Quickly skimming over Neil Jordan’s filmography, it would seem the director doesn’t like to stay in one place for too long. He often switches back and forth between the personal and the commercial, sometimes combining the two through a grab-bag of genres: for better or for worse, crime, historical epic, gothic, comedy, and thriller have all been worked over in various ways by the director. In Ondine, an update on a Germanic folktale, you get the sense that this lack of stability is what ultimately causes the film to fail.
The film moves swimmingly at the front end, if a little loose around the edges: Syracuse (Colin Farrell), a lonely fisherman and former drunk with little luck, pulls Ondine (Alicja Bachleda), a half-naked girl, out of the water in his nets, much to his surprise. After reviving her, he agrees to let her stay at his dead mother’s house, a dusty hideaway tucked into the side of a hill where she will be out of sight from strangers. Suddenly, Syracuse begins to catch more fish than he realistically should. His daughter, Annie (Alison Barry), however, realizes that Ondine isn’t normal and heads to the library in her wheelchair (she suffers from a kidney disease) to study up on sea mythology in a bid to convince her father that he’s sleeping with a selkie (a mythological creature) of sorts. The town begins to ask questions about this mysterious girl who appeared out of the sea, which threaten to bring startling truths about her past out in the open.

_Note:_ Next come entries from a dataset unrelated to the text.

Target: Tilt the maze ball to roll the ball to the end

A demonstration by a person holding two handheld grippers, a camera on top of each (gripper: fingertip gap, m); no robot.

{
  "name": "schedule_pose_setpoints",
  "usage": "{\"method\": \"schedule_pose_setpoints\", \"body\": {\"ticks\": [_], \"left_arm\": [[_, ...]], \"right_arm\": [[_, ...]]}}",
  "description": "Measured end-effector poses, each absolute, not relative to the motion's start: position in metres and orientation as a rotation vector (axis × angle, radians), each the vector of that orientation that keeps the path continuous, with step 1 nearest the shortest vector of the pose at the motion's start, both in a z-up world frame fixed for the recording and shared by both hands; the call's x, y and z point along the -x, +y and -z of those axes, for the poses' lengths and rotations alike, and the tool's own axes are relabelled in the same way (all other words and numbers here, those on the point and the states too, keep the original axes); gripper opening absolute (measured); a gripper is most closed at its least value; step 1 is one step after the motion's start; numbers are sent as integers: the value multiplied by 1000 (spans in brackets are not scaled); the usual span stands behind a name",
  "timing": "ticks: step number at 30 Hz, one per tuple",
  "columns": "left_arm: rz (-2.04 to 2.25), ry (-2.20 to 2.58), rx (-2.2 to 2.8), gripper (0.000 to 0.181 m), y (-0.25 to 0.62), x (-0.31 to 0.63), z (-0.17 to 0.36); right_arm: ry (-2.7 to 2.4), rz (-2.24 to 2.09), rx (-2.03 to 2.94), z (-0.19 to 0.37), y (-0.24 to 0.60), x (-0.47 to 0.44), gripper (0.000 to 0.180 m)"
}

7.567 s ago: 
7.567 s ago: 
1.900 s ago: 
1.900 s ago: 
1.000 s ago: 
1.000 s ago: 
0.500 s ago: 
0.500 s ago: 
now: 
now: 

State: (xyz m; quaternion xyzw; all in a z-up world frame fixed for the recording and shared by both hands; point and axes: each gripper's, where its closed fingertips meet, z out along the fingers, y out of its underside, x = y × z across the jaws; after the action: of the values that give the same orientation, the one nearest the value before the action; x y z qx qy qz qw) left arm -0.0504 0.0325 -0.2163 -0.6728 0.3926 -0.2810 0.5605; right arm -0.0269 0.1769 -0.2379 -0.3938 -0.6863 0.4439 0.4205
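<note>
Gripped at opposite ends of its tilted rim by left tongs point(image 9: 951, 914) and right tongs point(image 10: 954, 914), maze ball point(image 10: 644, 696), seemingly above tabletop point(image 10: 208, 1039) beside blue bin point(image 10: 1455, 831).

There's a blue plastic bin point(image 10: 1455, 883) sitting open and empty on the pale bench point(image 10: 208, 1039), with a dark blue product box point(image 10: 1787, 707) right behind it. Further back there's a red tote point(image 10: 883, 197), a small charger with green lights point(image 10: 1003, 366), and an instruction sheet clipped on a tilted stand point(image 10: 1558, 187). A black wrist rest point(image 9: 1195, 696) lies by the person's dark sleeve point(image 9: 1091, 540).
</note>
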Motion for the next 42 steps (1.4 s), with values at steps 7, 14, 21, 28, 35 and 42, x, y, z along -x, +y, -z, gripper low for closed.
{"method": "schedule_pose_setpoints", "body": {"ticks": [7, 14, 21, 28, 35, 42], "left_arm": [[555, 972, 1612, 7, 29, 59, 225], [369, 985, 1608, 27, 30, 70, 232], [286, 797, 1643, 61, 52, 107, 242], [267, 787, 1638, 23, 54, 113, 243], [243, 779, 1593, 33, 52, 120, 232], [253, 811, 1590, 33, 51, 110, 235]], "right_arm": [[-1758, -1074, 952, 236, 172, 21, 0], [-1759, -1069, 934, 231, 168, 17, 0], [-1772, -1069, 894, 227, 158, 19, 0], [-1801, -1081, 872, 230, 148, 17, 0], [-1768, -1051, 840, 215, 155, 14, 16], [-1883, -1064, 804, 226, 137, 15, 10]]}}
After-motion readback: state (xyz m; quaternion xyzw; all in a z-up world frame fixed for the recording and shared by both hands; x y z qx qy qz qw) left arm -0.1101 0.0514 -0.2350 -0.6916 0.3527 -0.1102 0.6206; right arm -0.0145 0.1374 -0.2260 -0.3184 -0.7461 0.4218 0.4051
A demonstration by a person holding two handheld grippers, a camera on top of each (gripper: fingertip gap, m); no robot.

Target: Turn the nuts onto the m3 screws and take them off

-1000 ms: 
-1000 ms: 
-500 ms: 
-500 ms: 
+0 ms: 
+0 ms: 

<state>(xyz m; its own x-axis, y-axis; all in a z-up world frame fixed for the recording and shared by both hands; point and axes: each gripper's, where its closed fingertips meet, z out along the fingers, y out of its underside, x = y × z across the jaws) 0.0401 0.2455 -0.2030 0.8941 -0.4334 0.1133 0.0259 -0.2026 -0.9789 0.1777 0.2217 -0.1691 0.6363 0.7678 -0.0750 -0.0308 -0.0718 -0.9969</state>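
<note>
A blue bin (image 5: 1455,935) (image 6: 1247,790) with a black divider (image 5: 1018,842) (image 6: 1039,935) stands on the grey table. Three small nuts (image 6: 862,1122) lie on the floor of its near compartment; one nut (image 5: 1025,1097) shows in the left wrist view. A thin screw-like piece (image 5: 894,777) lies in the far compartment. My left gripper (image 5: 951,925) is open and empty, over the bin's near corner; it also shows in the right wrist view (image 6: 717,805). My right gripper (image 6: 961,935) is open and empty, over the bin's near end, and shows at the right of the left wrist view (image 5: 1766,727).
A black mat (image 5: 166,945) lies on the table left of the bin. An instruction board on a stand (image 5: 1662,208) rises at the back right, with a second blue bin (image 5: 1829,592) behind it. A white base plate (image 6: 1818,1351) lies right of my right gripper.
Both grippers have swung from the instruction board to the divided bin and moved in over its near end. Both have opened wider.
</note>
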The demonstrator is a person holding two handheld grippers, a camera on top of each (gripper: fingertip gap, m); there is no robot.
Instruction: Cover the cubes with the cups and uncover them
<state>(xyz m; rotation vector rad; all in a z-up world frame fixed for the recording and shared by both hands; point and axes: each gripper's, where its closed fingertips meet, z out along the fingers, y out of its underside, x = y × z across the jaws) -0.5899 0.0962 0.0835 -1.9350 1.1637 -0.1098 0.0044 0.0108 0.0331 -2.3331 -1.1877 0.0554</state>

As Syracuse, Colin Farrell is refreshingly natural and restrained, refusing to infuse his character with a heavy handedness that would cause the film to sink in a sea of its own dreariness. Especially in scenes with the local priest, played by Stephen Rea, there is a loose comedy the two actors bounce off each other that keeps these sequences — mostly taking place in a church confession booth — from becoming too overbearing. Alicja Bachleda, on the other hand, never truly finds her place in the film, which leads to a lot of awkward stares, hesitated lines, and general miscommunication. This is not her fault entirely, as there is not much for her to do inside the role of “sexy sea nymph,” except, you know, be “sexy” and swim.
Moments of beauty appear in Ondine, but are often followed by others that leave you scratching your head. Beautifully filmed by ace cinematographer Christopher Doyle, the backdrop to Ondine serves as the film’s most redeeming quality, weighing down the whimsical and gooey aspects, and serving as the cinematic glue holding the film together. Through the rolling hills and quiet wind, there is a bristling tension just under the surface, and it’s all captured wonderfully here.
But when said atmosphere is pushed to its limits, the film jumps into an ocean of bad decisions it can’t pull itself out of. To reveal most of these decisions would be to spoil some major surprises that occur toward the end of Ondine, but I can say this: there is one particular shift that’s so jarring, I wasn’t sure it is brave or ridiculous. A little of both, perhaps. Which very much describes the film as a whole. The film often fluctuates between disparate tones, completely distancing the viewer after spending long periods of time working toward immersion. It’s hard not to think that, in better hands, something could be salvaged. The pieces are all here; they’re just misplaced.